[Work item] Set down exactly the lines below, starting at the one that contains "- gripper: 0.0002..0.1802" and ending at the one that contains "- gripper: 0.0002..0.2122", with both of those lines included and nothing else.

Excerpts from a dataset
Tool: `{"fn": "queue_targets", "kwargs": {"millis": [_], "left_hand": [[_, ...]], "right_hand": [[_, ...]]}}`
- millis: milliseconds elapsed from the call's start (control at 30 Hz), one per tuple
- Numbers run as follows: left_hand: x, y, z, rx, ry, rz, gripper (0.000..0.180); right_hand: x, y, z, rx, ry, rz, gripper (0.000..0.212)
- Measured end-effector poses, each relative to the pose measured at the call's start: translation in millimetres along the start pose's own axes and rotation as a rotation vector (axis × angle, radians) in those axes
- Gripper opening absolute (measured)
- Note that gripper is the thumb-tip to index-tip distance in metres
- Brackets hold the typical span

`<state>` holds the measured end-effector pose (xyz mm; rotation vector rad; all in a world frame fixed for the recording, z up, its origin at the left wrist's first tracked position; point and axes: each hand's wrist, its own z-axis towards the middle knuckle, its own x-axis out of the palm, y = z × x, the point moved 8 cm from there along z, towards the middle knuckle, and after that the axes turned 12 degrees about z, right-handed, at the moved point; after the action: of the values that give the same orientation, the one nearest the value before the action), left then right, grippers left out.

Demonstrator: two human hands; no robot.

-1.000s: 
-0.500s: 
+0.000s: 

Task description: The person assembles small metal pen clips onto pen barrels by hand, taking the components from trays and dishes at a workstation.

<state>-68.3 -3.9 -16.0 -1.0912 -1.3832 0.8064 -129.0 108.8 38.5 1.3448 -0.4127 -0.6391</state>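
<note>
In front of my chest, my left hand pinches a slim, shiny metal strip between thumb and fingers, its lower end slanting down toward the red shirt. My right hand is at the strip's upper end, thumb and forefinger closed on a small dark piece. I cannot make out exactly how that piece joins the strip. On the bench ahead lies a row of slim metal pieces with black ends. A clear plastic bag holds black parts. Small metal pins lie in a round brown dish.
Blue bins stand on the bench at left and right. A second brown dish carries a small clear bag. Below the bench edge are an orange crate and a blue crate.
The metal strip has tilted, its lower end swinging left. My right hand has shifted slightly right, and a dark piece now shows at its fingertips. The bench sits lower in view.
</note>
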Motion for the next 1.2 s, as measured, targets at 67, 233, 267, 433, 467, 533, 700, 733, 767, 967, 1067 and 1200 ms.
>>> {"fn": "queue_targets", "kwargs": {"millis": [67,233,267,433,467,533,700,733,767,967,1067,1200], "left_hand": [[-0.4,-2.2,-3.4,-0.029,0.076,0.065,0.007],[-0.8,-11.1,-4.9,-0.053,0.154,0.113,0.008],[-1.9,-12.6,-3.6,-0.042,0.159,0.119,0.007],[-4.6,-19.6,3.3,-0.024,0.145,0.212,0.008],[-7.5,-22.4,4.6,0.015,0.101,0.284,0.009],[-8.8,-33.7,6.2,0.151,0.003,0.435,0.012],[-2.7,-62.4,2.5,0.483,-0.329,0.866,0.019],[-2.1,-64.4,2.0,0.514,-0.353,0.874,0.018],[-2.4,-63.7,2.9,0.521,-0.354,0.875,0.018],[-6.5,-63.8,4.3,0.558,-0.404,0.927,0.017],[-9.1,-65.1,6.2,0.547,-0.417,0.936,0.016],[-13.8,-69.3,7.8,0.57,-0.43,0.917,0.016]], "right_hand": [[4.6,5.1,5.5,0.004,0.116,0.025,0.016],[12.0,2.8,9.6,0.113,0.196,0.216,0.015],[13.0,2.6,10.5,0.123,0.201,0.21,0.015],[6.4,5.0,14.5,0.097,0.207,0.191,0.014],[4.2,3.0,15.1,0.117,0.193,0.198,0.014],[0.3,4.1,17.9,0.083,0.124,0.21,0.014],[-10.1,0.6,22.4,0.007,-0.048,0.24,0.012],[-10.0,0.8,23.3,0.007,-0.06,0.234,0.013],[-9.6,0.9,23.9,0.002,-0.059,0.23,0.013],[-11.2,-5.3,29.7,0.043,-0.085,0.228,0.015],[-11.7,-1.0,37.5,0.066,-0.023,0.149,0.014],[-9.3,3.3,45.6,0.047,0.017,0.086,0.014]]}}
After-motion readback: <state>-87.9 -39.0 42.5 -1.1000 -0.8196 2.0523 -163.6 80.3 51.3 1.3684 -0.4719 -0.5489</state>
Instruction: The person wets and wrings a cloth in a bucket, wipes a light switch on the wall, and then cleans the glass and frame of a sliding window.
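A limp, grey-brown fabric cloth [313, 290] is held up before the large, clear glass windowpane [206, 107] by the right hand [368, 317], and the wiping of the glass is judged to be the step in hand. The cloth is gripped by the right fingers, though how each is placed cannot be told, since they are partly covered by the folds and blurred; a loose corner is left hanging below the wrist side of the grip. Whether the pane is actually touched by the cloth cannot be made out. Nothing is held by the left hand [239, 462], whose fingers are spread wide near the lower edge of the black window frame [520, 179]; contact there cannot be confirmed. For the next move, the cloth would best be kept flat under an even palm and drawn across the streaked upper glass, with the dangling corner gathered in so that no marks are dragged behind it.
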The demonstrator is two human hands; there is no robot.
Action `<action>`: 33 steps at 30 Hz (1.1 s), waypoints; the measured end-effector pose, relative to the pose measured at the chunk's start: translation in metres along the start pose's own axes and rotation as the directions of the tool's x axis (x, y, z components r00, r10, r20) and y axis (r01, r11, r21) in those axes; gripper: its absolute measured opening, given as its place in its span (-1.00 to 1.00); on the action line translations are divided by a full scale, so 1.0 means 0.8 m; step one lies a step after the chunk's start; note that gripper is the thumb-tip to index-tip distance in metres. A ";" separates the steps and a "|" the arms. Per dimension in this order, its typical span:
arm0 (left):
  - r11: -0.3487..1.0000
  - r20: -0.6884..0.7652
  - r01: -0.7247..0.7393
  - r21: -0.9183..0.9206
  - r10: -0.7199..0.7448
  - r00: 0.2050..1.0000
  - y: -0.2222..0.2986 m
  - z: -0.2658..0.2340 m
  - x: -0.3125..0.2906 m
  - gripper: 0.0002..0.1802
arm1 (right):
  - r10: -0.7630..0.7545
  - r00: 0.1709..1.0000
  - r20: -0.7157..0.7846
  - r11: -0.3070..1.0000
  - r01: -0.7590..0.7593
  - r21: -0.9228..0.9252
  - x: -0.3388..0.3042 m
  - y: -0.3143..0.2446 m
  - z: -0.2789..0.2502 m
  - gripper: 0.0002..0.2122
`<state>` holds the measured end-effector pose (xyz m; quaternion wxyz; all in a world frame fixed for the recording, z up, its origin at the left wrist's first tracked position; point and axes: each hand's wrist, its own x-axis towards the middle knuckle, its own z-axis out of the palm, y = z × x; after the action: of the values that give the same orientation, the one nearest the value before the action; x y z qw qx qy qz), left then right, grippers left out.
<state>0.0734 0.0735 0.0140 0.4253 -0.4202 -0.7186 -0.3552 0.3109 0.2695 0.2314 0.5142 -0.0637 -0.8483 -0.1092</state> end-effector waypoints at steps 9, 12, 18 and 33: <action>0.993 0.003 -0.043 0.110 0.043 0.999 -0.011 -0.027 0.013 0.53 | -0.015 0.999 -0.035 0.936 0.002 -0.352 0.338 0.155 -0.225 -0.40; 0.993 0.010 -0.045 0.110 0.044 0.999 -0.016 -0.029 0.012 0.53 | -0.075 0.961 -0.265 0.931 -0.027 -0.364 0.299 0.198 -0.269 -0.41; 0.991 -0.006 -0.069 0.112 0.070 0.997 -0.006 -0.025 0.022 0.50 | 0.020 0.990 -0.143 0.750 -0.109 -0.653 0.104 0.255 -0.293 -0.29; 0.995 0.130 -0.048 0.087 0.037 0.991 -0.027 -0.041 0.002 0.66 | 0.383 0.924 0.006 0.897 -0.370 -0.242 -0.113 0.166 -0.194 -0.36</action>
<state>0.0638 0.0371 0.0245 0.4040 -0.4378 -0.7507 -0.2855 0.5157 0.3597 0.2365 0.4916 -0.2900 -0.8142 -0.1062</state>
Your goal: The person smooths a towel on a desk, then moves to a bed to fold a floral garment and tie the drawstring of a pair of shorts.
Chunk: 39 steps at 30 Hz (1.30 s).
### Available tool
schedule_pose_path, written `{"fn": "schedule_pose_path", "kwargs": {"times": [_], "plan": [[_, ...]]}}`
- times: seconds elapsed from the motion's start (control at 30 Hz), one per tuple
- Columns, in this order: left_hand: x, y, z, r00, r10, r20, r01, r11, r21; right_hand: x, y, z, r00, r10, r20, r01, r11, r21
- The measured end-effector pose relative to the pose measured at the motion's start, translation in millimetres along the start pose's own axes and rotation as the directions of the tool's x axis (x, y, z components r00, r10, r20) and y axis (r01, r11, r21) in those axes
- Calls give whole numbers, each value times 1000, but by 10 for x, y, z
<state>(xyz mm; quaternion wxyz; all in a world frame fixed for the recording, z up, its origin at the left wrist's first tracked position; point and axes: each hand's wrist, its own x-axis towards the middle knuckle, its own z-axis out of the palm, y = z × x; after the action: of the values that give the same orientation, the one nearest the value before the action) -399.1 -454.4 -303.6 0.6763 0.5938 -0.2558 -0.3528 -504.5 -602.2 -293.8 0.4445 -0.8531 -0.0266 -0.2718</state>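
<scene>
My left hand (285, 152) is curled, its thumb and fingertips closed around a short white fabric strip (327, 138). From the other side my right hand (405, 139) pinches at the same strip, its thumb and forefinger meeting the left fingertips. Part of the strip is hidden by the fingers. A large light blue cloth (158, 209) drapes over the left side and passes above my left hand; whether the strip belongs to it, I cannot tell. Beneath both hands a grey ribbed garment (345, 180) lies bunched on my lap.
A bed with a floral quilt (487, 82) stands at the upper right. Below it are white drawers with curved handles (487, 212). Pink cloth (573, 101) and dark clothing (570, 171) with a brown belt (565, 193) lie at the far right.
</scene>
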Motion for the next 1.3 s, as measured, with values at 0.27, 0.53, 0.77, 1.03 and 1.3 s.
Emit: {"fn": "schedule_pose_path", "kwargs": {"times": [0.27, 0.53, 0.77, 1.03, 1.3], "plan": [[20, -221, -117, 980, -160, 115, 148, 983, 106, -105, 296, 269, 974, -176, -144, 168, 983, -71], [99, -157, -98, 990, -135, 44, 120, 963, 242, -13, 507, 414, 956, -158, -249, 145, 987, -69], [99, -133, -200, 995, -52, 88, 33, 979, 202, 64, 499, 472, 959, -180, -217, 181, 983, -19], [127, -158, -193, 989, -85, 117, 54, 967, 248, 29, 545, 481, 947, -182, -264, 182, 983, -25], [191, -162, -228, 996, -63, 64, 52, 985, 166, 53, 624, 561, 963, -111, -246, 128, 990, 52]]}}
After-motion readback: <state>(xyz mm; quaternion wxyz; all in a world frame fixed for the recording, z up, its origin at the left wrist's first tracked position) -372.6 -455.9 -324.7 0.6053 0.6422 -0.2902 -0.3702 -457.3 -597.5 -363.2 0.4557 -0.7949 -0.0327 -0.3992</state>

[Answer to this problem]
  - gripper: 0.0002..0.1802
arm1 (right):
  - r10: -0.7630..0.7545
  - r00: 0.1709..1.0000
  - r20: -0.7157..0.7846
  - r11: -0.3070..1.0000
  - r01: -0.7590..0.7593
  - r21: -0.9228..0.9252
  - x: -0.3388..0.3042 m
  - y: -0.3143..0.2446 m
  - z: -0.2789..0.2502 m
  - gripper: 0.0002..0.2122

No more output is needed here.